Gov. Jerry Brown on Tuesday called Proposition 30, the sales and income tax increase initiative on the November ballot he supports, a path to ensuring students get the educations they deserve.
That’s why virtually every prominent educator in the state and business leaders are fighting for Proposition 30 to secure desperately needed funding for our public schools and colleges,” Brown said at Animo Leadership Charter High School in Inglewood, where he was joined by Mayor Antonio Villaraigosa.
Proposition 30 would increase the sales tax by a quarter-cent on the dollar for four years and raise the income tax on annual earnings over $250,000 for seven years. The increased revenues would result in an increase to the minimum guarantee for schools and community colleges under terms of Proposition 98, approved by voters in 1988.
Revenue generated by Proposition 30 would be deposited into a newly created state account, the Education Protection Account. Of the funds in the account, 89 percent would be devoted to schools from kindergarten through 12th grade and the other 11 percent to community colleges.
Each school district would receive at least $200 per student in funds from the account and each community college district at least $100 per full-time student. The measure also would guarantee funding for public safety services realigned from state to local governments, according to supporters of the measure.
“With Latino students making up more than half of California’s public school population, the Latino community has the most at stake if Prop. 30 doesn’t pass and our schools and colleges suffer another $6 billion in cuts,” Villaraigosa said.
“Now is our opportunity to make our voices heard and ensure our children have the education they need for good jobs and strong communities.”
Proposition 30 would generate an additional $6 billion in state tax revenues from the 2012-2013 through 2016-17 fiscal years, according to an estimate from the state’s Legislative Analyst’s Office and Director of Finance Ana J. Matosantos. Smaller amounts would be generated in the 2017-18 and 2018-19 fiscal years.
Brown has called Proposition 30 “modest, fair and temporary.”
Opponents of Proposition 30 say its passage would hurt small business and job creation, and the Legislature should first enact meaningful changes to the public employee pension systems and cut wasteful spending before raising taxes.
They also say that there is no guarantee that the measure will increase school funding, a point that a number of financial analysts say is true, but point out that the measure has the potential to free up money in the General Fund for other state services.

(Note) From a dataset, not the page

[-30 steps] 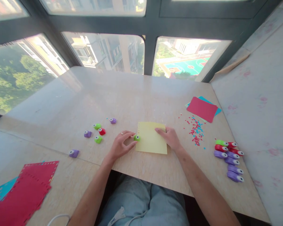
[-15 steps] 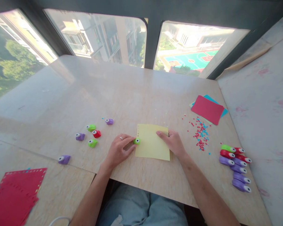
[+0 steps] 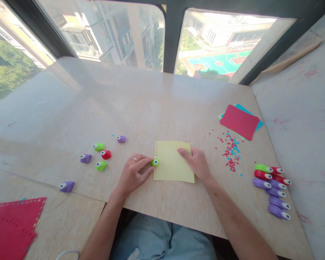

A rival measure, Proposition 38, would increase personal income tax rates for 12 years for annual earnings over $7,316 using a sliding scale from 0.4 percent for the lowest individual earners to 2.2 percent for individuals earning more than $2.5 million.
During the first four years, 60 percent of revenues would go to schools from kindergarten through 12th grade, 30 percent to repaying state debt and 10 percent to early childhood programs. Thereafter, 85 percent of revenues would go to schools from kindergarten through 12th grade and 15 percent to early childhood programs.
The increase would be roughly $5 billion in the 2012-13 fiscal year, $10 billion in the 2013-2014 fiscal year and tending to increase over time, according to an estimate from the Legislative Analyst’s Office and Matosantos.
“Proposition 38 will transform our public schools and provide all students with access to the programs and services they need to succeed,” said California State PTA President Carol Kocivar.
Opponents of Proposition 38 call it a “flawed, costly and misleading initiative” that would hurt small businesses, as many small business owners pay personal income taxes rather than corporate taxes. They also say the measure would do nothing to alleviate California’s current fiscal crisis.
If voters approve both measures, the one getting the most yes votes will prevail.